# PROMPT:
Print every line of the listing below, starting with the line that holds "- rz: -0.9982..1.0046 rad" and going on through the line that holds "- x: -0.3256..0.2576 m", both included, and print nothing else.
::::::::::
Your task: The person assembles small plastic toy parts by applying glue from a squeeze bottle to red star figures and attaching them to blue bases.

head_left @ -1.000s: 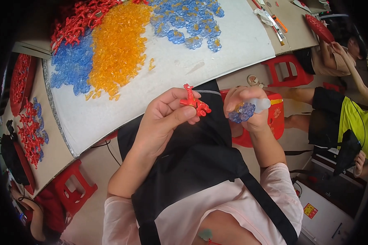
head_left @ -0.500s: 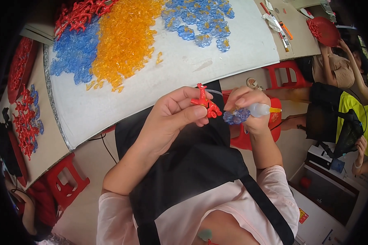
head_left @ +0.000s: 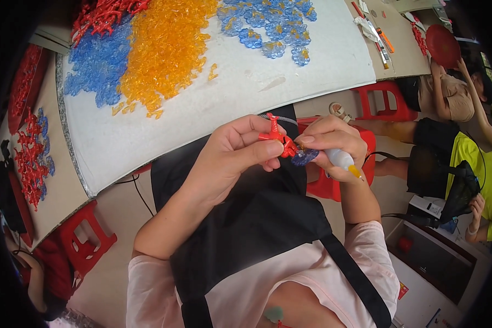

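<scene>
My left hand (head_left: 229,153) pinches a small red plastic figurine (head_left: 273,130) between thumb and fingers. Its narrow upper part points up, away from me. My right hand (head_left: 333,135) holds a translucent blue plastic piece (head_left: 305,157) at its fingertips, against the figurine's lower right end; whether they are joined I cannot tell. Tucked in the same hand is a small whitish squeeze bottle (head_left: 340,159) with a yellow tip pointing down to the right. Both hands are above my black apron (head_left: 240,218), just short of the white-covered table (head_left: 229,93).
On the table lie piles of blue pieces (head_left: 95,71), orange pieces (head_left: 167,49) and red pieces (head_left: 109,13). Blue pieces with orange bits (head_left: 273,27) are spread farther right. A cutter (head_left: 385,41) lies at the right. Red stools (head_left: 385,101) and other people flank the table.
My right hand has moved left, bringing the blue piece up against the red figurine. The bottle has tilted, its tip now lower. My left hand has barely moved.
</scene>
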The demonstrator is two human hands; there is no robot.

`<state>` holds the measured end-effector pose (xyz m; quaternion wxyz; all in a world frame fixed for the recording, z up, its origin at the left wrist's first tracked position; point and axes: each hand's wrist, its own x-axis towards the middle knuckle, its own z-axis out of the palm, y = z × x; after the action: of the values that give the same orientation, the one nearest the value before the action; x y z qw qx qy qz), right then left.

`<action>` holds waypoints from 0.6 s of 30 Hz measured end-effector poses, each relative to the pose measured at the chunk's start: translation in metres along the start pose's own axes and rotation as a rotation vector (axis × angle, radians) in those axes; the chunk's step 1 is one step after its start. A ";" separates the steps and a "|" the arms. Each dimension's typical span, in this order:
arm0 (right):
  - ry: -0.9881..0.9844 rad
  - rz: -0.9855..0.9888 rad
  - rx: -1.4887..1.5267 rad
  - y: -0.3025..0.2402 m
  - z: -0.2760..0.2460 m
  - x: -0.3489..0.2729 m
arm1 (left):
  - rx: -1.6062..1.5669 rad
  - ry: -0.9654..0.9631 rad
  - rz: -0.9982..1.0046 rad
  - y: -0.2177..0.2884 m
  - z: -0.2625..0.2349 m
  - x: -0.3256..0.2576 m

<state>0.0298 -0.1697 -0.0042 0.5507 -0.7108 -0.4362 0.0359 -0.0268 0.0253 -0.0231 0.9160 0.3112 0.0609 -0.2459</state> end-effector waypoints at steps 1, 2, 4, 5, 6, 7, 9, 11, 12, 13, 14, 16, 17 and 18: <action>-0.005 -0.008 -0.016 -0.001 0.000 0.000 | -0.002 0.002 -0.001 0.000 0.000 0.000; -0.009 -0.017 -0.032 -0.001 -0.001 0.001 | 0.005 0.003 -0.009 0.000 0.000 0.000; -0.015 -0.018 -0.048 -0.004 -0.002 0.003 | 0.011 0.004 -0.019 0.000 -0.001 0.000; -0.019 -0.021 -0.066 -0.006 -0.002 0.004 | 0.016 0.008 -0.021 0.001 -0.001 0.000; -0.020 -0.020 -0.066 -0.007 -0.003 0.005 | 0.020 0.011 -0.023 0.001 -0.002 0.000; -0.037 -0.017 -0.106 -0.008 -0.004 0.006 | 0.021 0.012 -0.024 0.000 -0.002 0.000; -0.052 -0.013 -0.146 -0.009 -0.005 0.006 | 0.033 0.035 -0.015 0.000 -0.002 0.001; -0.068 -0.029 -0.194 -0.010 -0.005 0.008 | 0.047 0.038 -0.013 0.001 -0.002 0.001; -0.068 -0.028 -0.194 -0.010 -0.004 0.008 | 0.061 0.042 -0.010 0.002 -0.002 0.001; -0.075 -0.033 -0.222 -0.011 -0.004 0.009 | 0.060 0.043 -0.010 0.001 -0.002 0.001; -0.082 -0.038 -0.250 -0.011 -0.004 0.009 | 0.056 0.055 0.004 0.001 -0.002 0.001; -0.064 -0.031 -0.286 -0.014 -0.002 0.010 | 0.052 0.067 0.019 -0.001 -0.001 0.000; -0.045 -0.023 -0.322 -0.015 -0.001 0.010 | 0.077 0.080 0.063 -0.002 -0.001 0.000; -0.045 -0.024 -0.321 -0.017 0.000 0.010 | 0.102 0.092 0.106 -0.003 0.000 0.000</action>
<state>0.0261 -0.1624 0.0138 0.4205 -0.7834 -0.4570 -0.0249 -0.0287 0.0227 -0.0244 0.9068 0.3714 0.0737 -0.1853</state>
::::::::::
# ANSWER BELOW:
  - rz: -0.9982..1.0046 rad
  - y: -0.2177..0.2884 m
  - z: -0.2625..0.2349 m
  - x: -0.3256..0.2576 m

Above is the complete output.